The first computerized spreadsheet, Dan Bricklin’s VisiCalc, improved financial recordkeeping not only by providing users with an easy means of adjusting data in spreadsheets but also by automatically updating all calculations that were dependent on these blank to VisiCalc’s release, changing a paper spreadsheet often required redoing the entire sheet by hand, a process that could take days.

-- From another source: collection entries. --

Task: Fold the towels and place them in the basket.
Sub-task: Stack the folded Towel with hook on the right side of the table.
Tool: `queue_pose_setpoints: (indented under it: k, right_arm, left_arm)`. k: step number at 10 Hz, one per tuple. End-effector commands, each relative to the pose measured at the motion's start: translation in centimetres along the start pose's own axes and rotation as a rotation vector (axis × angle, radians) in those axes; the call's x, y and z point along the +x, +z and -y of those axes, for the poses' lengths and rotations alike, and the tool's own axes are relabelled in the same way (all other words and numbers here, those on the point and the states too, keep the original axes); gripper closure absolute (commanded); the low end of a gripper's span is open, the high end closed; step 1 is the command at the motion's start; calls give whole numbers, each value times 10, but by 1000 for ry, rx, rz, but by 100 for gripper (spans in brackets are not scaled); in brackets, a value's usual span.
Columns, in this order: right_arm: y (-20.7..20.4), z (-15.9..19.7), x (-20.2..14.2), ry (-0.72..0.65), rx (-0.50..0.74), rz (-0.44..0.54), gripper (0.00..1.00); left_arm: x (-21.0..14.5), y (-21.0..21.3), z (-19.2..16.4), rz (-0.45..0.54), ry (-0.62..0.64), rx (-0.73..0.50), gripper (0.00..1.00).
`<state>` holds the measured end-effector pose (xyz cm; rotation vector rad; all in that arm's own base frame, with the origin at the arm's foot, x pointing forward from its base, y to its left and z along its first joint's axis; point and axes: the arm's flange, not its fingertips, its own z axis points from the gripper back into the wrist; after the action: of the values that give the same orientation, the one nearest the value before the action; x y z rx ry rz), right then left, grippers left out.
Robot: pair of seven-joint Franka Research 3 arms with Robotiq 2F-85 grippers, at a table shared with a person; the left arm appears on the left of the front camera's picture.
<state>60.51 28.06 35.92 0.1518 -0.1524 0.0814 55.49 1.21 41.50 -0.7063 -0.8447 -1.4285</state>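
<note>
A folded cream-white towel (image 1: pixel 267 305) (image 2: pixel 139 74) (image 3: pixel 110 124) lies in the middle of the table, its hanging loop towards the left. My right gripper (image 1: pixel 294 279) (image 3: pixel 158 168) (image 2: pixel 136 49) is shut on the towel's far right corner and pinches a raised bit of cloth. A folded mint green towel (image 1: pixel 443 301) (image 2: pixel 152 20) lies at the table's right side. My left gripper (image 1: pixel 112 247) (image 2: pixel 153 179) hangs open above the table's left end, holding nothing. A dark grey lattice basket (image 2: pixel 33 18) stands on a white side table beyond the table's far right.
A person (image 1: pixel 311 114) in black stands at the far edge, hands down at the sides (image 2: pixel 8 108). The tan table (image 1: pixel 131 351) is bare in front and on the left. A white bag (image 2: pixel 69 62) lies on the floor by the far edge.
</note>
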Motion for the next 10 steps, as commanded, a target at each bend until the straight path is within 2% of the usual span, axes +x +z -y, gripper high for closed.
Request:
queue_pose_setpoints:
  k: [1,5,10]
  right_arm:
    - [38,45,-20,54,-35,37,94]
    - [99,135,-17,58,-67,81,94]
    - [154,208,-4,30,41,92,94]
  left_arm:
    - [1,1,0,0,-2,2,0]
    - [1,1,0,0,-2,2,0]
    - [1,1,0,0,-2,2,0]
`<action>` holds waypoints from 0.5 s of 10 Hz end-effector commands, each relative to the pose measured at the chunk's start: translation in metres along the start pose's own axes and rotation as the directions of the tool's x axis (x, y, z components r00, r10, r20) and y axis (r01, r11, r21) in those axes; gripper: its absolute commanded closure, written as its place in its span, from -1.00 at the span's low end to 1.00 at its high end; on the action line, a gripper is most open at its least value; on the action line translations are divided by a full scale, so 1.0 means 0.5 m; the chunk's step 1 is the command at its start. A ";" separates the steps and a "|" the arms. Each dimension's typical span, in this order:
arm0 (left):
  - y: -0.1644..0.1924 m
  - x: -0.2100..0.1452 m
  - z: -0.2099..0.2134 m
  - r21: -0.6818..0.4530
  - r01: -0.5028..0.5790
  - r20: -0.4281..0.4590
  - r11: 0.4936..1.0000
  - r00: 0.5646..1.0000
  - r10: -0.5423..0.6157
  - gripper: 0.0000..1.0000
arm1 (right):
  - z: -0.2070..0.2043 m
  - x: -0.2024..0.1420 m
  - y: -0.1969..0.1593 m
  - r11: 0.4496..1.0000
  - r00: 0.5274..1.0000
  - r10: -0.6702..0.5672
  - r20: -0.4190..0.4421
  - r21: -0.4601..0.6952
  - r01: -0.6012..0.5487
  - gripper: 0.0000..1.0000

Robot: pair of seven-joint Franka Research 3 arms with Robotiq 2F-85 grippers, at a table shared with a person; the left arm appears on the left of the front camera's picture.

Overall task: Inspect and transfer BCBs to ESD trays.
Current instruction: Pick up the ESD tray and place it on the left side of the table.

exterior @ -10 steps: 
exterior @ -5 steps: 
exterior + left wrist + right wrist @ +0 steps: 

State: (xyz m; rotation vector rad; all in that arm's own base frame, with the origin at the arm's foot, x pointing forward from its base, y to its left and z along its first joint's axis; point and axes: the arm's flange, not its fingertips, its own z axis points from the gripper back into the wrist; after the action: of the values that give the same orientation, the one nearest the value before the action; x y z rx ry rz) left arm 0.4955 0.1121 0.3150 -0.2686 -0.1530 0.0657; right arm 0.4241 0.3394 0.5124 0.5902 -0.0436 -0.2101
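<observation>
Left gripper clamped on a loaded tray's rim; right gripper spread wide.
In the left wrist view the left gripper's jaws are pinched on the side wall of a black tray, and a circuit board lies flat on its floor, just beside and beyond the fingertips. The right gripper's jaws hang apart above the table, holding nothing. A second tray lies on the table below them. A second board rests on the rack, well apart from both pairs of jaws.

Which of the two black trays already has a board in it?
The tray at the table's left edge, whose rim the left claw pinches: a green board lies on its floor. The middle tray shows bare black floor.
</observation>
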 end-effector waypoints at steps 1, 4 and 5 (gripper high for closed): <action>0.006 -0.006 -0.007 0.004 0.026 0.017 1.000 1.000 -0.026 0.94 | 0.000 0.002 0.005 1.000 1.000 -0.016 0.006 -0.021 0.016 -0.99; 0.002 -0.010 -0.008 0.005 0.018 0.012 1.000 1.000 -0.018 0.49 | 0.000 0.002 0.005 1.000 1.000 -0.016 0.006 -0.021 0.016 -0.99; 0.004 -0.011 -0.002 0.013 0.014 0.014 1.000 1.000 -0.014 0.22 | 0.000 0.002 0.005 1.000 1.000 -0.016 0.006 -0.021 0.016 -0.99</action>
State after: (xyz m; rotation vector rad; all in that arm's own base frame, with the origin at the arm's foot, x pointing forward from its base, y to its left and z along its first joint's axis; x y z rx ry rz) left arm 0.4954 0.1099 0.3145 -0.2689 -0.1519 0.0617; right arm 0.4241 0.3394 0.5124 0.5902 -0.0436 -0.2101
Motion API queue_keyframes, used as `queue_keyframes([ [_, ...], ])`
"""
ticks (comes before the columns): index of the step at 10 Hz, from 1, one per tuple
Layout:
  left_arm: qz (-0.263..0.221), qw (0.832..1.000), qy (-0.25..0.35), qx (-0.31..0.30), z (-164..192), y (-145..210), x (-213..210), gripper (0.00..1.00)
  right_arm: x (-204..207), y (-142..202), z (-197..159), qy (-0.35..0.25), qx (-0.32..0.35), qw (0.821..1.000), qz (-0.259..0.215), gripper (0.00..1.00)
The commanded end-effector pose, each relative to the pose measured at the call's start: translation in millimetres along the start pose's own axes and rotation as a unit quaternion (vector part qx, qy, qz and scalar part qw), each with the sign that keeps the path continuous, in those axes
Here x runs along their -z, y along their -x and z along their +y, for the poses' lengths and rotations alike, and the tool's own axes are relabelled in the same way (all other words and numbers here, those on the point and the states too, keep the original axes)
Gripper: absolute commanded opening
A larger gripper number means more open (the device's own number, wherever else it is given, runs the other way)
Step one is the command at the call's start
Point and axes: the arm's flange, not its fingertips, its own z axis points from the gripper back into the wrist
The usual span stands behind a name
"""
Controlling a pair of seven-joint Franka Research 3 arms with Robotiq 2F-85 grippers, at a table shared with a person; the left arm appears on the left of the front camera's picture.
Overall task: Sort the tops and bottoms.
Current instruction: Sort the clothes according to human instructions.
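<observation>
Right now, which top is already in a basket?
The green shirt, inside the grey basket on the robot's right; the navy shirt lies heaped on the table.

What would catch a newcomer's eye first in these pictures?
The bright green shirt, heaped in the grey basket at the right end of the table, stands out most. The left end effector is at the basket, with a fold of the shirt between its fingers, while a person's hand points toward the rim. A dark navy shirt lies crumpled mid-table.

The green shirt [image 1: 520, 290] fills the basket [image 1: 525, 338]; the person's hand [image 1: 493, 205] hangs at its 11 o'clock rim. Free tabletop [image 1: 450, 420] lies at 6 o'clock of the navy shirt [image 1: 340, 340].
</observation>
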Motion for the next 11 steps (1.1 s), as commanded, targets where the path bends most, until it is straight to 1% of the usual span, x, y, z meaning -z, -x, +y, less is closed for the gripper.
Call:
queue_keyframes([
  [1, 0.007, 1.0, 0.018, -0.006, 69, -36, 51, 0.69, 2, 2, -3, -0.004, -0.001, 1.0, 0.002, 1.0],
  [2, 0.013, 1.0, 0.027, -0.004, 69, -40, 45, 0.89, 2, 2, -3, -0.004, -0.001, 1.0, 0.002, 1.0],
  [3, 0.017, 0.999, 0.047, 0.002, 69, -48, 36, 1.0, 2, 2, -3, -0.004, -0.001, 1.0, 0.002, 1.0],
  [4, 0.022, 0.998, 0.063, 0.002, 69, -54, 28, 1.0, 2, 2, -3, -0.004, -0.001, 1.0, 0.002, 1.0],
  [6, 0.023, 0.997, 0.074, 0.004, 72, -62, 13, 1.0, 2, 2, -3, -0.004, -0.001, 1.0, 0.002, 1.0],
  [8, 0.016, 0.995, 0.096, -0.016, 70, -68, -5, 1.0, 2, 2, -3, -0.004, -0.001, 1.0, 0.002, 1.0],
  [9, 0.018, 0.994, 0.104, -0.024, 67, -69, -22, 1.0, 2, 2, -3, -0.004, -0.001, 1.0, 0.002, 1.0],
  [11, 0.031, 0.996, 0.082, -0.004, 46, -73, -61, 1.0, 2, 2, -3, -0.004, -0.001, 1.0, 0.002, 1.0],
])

Which choice completes the text so that it conforms to the conventions of Standard English?
adjustments prior
adjustments, prior
adjustments. Prior
adjustments and prior
Choice C is the best answer. The convention being tested is punctuation use between sentences. In this choice, the period is used correctly to mark the boundary between the first sentence (“The...adjustments”) and the second sentence (“Prior...days”). Because the adverbial phrase beginning with “prior” indicates when changing a spreadsheet required redoing the sheet by hand, that phrase belongs with the second sentence.
Choice A is incorrect because it results in a run-on sentence. Two sentences are fused without punctuation and/or a conjunction. Choice B is incorrect because it results in a comma splice. A comma can’t be used in this way to mark the boundary between sentences. Choice D is incorrect. Without a comma preceding it, the conjunction “and” can’t be used in this way to join the sentences.